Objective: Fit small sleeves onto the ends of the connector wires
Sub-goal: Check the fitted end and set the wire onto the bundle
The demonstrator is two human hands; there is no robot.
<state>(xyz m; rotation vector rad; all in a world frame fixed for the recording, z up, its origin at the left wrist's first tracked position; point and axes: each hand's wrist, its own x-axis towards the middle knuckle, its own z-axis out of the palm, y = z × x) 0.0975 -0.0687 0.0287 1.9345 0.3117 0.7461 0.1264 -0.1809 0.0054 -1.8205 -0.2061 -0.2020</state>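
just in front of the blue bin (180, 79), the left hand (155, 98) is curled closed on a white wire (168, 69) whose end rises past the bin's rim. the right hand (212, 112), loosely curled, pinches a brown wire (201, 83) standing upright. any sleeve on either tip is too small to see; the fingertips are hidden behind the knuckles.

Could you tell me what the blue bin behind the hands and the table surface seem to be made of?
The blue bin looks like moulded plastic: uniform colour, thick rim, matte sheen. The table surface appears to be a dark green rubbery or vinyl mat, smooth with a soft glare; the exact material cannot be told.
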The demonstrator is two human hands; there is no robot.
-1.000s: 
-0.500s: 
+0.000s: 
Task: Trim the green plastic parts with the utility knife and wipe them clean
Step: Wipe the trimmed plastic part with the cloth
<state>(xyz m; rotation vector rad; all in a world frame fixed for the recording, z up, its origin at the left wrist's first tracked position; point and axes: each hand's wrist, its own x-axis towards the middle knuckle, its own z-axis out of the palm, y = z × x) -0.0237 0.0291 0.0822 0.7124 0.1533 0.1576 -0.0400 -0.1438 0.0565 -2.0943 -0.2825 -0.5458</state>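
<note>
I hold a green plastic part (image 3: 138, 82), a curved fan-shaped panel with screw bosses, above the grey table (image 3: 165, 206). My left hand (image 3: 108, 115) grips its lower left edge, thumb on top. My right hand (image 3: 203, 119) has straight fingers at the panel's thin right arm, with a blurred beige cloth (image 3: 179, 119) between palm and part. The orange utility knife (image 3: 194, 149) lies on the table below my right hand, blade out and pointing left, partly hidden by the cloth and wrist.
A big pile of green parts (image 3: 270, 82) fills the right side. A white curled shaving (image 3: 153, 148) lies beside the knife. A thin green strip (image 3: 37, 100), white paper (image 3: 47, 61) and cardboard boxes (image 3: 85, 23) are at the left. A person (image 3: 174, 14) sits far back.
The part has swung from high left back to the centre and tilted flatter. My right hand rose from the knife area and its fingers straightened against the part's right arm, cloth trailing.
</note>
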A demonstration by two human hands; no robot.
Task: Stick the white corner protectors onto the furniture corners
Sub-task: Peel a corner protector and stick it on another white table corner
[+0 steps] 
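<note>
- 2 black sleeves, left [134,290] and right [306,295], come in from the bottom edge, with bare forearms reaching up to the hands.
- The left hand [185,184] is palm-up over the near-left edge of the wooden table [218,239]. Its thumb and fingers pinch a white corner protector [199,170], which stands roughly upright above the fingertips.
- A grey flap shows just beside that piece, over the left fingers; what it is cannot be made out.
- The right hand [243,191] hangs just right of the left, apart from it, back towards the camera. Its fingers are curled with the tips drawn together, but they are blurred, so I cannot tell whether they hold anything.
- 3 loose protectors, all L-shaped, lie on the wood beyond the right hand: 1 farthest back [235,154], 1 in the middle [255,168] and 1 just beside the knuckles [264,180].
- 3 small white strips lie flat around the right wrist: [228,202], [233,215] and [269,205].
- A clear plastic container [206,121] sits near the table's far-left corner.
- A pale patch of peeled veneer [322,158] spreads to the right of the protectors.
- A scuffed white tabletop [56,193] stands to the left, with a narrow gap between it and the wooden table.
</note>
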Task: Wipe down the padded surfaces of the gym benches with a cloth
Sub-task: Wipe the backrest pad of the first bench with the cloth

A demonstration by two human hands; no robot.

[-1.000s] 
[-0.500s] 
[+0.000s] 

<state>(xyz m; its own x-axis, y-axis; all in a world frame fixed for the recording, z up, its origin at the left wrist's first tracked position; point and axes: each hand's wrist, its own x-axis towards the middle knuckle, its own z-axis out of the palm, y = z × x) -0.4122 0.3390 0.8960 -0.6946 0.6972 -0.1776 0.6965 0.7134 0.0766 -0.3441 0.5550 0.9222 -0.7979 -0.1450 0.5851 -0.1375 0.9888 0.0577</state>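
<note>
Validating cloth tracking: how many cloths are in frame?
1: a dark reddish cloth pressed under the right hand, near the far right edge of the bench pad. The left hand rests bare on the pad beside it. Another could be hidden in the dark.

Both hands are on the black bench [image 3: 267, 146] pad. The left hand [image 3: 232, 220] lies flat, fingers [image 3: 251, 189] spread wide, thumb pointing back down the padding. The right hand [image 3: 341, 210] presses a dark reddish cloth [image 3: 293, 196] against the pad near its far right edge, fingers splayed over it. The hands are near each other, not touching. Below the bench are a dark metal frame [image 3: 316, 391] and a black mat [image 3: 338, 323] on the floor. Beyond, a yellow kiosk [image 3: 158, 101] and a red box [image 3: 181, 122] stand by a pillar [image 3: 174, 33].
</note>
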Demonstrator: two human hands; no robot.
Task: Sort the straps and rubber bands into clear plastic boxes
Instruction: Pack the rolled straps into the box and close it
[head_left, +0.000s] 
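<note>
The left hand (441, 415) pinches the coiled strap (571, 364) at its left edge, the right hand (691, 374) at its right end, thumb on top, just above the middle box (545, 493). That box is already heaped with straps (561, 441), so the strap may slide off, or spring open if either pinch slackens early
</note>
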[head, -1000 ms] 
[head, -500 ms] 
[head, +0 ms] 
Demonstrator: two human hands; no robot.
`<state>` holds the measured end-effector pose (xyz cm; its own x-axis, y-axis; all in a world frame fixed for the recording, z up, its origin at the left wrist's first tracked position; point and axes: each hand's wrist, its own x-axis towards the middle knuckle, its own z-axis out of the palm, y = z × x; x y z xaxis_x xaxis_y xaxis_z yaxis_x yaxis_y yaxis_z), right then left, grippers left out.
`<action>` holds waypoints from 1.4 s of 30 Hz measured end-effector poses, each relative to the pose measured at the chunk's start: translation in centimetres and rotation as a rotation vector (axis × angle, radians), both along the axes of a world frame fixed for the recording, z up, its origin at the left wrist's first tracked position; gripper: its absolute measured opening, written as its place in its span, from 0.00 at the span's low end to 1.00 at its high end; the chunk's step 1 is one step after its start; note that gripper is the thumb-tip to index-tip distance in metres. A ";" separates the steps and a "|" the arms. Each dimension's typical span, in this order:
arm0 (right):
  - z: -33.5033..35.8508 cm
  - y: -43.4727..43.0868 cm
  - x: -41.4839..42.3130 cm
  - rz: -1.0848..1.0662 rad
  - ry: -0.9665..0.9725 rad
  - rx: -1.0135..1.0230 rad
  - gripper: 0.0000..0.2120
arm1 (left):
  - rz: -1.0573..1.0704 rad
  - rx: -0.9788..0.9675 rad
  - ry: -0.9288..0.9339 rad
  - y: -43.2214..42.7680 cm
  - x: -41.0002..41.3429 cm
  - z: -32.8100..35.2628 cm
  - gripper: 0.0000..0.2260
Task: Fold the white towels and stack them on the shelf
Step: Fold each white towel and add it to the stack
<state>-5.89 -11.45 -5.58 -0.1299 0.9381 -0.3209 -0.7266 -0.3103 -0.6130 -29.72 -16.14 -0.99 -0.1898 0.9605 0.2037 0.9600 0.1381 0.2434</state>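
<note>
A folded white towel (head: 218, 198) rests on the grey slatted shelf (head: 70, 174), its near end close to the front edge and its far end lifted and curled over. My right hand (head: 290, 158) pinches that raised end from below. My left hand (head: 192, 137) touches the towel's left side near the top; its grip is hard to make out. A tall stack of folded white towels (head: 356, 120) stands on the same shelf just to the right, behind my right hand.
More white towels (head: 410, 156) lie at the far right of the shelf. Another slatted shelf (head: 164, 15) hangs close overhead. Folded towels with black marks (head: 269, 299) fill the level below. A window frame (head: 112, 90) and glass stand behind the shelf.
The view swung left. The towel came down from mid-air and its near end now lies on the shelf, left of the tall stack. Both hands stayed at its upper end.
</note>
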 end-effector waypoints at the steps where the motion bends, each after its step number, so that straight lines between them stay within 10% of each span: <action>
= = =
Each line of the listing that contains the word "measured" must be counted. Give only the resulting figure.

*Answer to this problem*.
2